How to complete this task:
Below are some records. Say how many of their lines include the string "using", giving only the number.

(Dataset excerpts)

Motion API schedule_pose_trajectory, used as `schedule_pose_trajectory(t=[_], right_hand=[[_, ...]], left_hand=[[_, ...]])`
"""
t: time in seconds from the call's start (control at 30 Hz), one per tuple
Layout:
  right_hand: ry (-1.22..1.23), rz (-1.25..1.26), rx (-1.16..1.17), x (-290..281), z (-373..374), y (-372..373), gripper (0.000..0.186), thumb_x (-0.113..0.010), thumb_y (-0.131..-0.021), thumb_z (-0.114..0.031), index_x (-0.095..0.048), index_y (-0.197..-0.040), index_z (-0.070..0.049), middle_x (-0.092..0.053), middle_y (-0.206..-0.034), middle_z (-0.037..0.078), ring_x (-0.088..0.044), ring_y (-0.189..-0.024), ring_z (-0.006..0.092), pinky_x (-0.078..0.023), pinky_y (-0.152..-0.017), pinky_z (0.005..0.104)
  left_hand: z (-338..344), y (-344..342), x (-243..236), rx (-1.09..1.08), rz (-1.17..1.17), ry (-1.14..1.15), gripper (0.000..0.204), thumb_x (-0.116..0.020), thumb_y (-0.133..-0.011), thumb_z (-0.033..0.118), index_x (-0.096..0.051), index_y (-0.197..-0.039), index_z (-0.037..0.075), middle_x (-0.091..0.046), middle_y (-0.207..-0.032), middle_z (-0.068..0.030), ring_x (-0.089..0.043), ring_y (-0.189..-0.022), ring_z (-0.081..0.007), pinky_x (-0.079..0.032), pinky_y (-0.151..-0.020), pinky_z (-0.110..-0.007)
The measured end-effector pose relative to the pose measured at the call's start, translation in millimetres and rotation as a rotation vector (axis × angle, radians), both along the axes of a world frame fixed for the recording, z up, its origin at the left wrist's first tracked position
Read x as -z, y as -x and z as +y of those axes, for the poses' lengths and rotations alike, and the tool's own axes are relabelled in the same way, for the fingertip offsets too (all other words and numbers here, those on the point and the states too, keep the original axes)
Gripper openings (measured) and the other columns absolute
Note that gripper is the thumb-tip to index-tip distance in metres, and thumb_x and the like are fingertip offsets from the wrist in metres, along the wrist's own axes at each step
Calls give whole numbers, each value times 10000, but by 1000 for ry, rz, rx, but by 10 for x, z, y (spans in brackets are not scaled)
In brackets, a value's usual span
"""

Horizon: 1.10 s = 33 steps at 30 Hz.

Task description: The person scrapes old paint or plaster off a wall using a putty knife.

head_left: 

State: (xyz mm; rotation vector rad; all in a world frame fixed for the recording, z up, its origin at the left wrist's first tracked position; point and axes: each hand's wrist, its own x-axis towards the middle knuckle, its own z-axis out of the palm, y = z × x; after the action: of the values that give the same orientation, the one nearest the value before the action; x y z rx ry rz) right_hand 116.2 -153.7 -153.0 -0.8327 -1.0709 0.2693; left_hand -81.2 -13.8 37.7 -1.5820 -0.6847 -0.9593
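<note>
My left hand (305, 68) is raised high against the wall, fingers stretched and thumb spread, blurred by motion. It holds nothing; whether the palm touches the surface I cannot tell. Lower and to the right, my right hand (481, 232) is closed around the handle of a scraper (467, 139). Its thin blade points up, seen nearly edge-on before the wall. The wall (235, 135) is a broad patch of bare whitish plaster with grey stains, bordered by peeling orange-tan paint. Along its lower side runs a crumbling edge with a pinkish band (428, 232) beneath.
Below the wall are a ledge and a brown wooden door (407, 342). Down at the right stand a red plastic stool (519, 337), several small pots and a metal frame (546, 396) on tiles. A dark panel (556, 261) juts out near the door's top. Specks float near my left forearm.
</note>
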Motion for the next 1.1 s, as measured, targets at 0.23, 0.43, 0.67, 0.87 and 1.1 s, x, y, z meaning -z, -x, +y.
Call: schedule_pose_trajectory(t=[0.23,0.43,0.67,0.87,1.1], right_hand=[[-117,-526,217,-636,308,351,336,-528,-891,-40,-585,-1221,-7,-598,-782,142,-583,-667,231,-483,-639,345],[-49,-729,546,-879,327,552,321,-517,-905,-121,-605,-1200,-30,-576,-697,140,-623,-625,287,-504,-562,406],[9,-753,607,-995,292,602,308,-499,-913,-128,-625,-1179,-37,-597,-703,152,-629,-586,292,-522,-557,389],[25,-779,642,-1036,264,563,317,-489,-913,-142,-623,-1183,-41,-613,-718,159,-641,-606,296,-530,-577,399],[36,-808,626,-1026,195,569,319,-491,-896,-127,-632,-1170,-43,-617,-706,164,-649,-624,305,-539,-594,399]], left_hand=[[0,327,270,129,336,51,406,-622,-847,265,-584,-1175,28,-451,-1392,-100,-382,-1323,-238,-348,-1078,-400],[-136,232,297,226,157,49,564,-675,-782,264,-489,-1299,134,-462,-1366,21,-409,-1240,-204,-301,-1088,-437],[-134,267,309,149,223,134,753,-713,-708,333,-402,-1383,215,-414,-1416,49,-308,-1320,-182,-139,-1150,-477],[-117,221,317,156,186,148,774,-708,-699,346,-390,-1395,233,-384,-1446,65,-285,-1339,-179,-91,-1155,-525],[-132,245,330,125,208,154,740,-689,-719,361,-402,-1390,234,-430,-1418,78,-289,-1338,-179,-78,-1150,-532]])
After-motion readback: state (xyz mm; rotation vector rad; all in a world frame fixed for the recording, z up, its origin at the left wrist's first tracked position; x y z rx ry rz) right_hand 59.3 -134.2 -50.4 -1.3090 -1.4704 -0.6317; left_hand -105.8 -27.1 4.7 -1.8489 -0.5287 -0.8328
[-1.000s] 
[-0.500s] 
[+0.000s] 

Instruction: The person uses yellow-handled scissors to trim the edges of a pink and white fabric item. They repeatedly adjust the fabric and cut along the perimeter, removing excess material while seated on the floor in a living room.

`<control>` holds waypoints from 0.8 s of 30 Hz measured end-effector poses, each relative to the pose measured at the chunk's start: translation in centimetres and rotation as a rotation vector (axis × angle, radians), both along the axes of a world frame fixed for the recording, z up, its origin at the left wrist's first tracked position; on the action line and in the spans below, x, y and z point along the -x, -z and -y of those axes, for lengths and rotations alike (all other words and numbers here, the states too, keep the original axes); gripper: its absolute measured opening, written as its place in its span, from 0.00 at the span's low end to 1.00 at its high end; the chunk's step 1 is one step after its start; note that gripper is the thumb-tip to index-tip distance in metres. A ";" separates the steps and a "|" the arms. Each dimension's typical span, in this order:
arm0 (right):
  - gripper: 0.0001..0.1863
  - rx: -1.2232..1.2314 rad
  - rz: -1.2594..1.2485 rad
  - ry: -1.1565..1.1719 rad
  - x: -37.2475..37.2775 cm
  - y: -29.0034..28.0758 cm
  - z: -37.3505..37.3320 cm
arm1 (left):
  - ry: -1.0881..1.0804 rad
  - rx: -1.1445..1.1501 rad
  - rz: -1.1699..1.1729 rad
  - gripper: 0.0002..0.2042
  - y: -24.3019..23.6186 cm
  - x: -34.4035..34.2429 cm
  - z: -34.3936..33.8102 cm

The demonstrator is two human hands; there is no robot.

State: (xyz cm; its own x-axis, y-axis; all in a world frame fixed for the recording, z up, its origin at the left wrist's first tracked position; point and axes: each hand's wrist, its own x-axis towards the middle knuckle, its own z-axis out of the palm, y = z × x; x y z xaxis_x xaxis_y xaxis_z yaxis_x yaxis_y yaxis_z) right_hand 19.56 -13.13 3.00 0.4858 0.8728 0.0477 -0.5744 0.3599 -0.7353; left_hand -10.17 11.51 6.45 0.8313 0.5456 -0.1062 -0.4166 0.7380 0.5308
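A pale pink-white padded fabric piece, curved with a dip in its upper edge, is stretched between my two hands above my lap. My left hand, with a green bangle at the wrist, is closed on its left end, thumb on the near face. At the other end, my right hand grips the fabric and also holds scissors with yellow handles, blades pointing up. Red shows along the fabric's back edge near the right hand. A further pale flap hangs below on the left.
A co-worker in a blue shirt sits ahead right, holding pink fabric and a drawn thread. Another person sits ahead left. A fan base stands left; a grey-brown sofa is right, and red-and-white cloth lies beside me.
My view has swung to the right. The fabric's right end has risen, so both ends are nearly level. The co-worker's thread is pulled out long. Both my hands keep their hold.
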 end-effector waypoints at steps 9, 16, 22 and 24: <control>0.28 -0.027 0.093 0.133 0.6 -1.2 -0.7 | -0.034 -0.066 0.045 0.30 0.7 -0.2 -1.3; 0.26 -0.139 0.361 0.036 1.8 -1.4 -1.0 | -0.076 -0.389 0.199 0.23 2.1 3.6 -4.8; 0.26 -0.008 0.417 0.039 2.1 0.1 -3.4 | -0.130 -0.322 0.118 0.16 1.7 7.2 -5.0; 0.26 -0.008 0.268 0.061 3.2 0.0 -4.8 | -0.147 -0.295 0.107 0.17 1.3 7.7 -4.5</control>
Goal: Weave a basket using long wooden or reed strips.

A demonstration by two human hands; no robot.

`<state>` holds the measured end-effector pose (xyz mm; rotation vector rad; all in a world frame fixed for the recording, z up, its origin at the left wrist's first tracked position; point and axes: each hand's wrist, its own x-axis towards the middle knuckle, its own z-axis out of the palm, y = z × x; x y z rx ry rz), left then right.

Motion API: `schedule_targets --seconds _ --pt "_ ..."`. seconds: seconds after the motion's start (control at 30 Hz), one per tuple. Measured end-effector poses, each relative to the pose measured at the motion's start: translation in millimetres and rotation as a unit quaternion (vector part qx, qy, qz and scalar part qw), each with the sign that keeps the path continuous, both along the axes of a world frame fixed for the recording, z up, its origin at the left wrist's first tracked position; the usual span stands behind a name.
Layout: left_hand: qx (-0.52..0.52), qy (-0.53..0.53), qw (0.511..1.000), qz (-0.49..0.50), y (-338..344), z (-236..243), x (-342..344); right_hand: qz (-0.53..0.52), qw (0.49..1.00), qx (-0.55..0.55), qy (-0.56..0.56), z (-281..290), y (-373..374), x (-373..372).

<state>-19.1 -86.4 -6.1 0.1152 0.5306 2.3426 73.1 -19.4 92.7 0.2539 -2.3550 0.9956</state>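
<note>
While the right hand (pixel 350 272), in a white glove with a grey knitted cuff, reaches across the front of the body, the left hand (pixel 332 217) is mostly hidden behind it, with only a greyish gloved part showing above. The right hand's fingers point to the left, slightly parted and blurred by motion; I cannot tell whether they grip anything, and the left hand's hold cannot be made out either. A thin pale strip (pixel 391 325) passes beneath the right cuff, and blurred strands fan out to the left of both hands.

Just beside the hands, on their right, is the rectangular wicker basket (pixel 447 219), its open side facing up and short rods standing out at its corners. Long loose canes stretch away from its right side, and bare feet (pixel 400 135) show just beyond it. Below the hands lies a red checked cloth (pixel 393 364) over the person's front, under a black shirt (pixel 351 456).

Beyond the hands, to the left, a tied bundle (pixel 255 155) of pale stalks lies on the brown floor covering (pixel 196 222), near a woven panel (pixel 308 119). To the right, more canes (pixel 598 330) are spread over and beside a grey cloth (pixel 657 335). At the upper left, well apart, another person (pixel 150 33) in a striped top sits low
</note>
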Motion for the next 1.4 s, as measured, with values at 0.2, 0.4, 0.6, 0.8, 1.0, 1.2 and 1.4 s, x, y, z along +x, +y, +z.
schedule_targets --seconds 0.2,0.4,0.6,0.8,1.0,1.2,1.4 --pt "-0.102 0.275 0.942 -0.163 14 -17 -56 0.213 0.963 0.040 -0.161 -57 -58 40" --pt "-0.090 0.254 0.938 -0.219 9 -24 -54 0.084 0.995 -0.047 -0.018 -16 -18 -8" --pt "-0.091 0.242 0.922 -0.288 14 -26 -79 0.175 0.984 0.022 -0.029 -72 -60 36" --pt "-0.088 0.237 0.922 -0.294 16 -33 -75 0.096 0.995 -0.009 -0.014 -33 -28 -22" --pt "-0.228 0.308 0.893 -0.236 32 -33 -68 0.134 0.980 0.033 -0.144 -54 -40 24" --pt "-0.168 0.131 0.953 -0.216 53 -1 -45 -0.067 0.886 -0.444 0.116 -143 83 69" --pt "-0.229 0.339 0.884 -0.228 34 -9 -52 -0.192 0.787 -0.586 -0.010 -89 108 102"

Answer to this task:
2